1. I started writing my personalized du’as on a mini-notebook

2. I started reading du’as using Hisnul Muslim (The Fortress of the Muslim)

3. I started following the etiquettes of making du’a.

As an Imam, I have numerous meetings with members of my community. Sometimes, at the end of my meetings, I asked the community member to end our meeting with a du’a. It is surprising that many of them do not know the etiquettes of making du’a. By following the above etiquettes of making du’a, you can make du’a longer than 2 minutes inshAllah!
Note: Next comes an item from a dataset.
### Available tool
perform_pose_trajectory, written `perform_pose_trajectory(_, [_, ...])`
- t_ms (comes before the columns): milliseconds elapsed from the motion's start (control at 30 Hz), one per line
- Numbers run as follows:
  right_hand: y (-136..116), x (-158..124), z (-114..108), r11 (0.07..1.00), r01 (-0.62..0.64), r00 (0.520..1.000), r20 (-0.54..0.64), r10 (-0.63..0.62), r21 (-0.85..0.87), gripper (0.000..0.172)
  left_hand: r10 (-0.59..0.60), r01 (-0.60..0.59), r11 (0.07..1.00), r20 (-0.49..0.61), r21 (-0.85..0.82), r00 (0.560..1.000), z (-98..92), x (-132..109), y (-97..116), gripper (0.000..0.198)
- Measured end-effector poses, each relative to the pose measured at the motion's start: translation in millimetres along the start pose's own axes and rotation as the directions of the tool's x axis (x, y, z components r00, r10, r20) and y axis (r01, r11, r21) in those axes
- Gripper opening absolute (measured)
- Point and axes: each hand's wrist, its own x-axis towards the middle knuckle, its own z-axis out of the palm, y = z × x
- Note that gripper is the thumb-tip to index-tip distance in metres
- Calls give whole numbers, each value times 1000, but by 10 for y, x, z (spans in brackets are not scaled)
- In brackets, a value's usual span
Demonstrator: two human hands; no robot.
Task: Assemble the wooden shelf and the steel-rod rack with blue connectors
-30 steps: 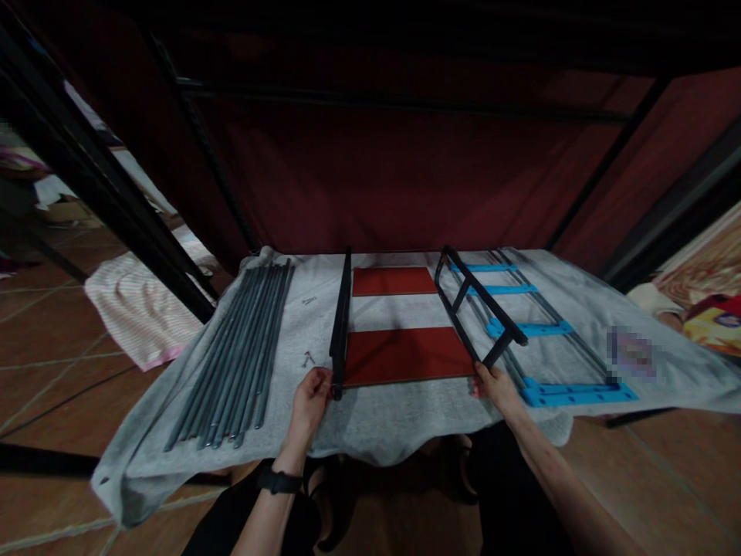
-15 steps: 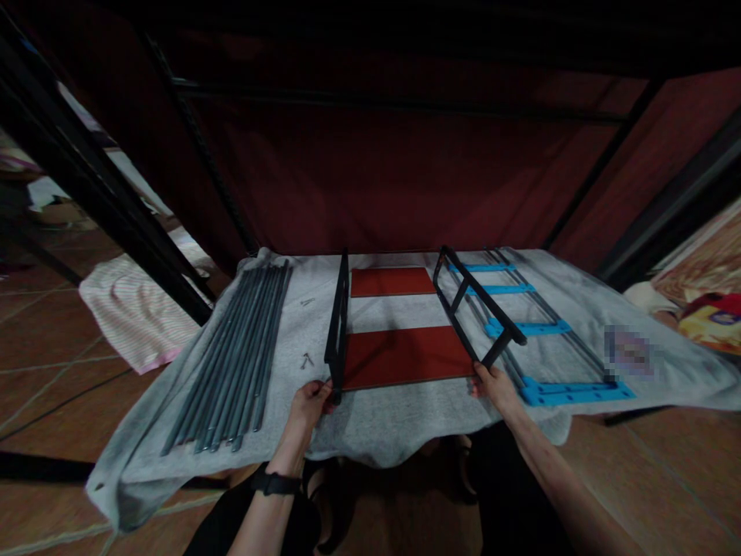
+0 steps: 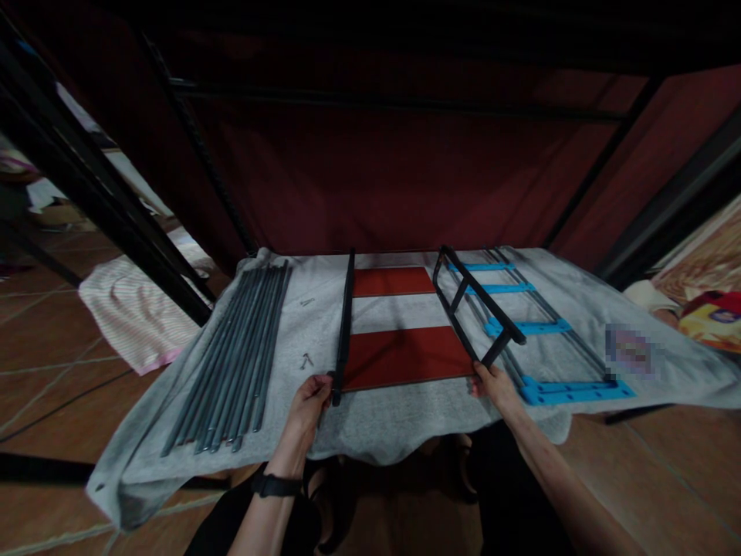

Here are 16 etiquettes of making du’a from the Qur’an and Sunnah

1) Have 100% conviction that Allah will answer you

2) Find a way to praise Allah before making your request

3) Use the proper names of Allah

4) Send salutations upon Muhammad (upon him be peace)

5) Raise your hand like a beggar

6) Face the qibla

7) Be in a state of wudu

8) Cry

9) Be a lone wolf (Be alone)

10) Ensuring that your food is pure

11) Acknowledge your sins (Privately)

12) Repeat the du’a 3 times

13) Start the du’a by praying for yourself

14) Expand your heart, pray for everyone (in particular those Muslims in China who wish they could fast on the day of ‘Arafah, but they are prohibited from doing so.)

15) Say Amin after making du’a.

16) Make du’a during the “prime-times” (From Dhur till Maghrib on the day of Arafah is primetime!)

Bonus tip: If you’re like me, you may get stuck when making du’a. An excellent tip given by our master Muhammad (upon him be peace) is to use the “filler du’a”. This “filler du’a” was actually what Muhammad (upon him be peace) and all of the Prophets made on the day of Arafat!

He said, “The best invocation is that of the Day of Arafat, and the best that anyone can say is what I and the Prophets before me have said:

Lā ‘ilāha ‘illallāhu

wahdahu lā shareeka lahu,

lahul-mulku wa lahul-hamdu

wa Huwa ‘alā kulli shay’in qadeer.

Translation:

None has the right to be worshipped but Allah

Alone, Who has no partner.

His is the dominion and His is the praise,

and He is Able to do all things. (Al-Tirmidhi)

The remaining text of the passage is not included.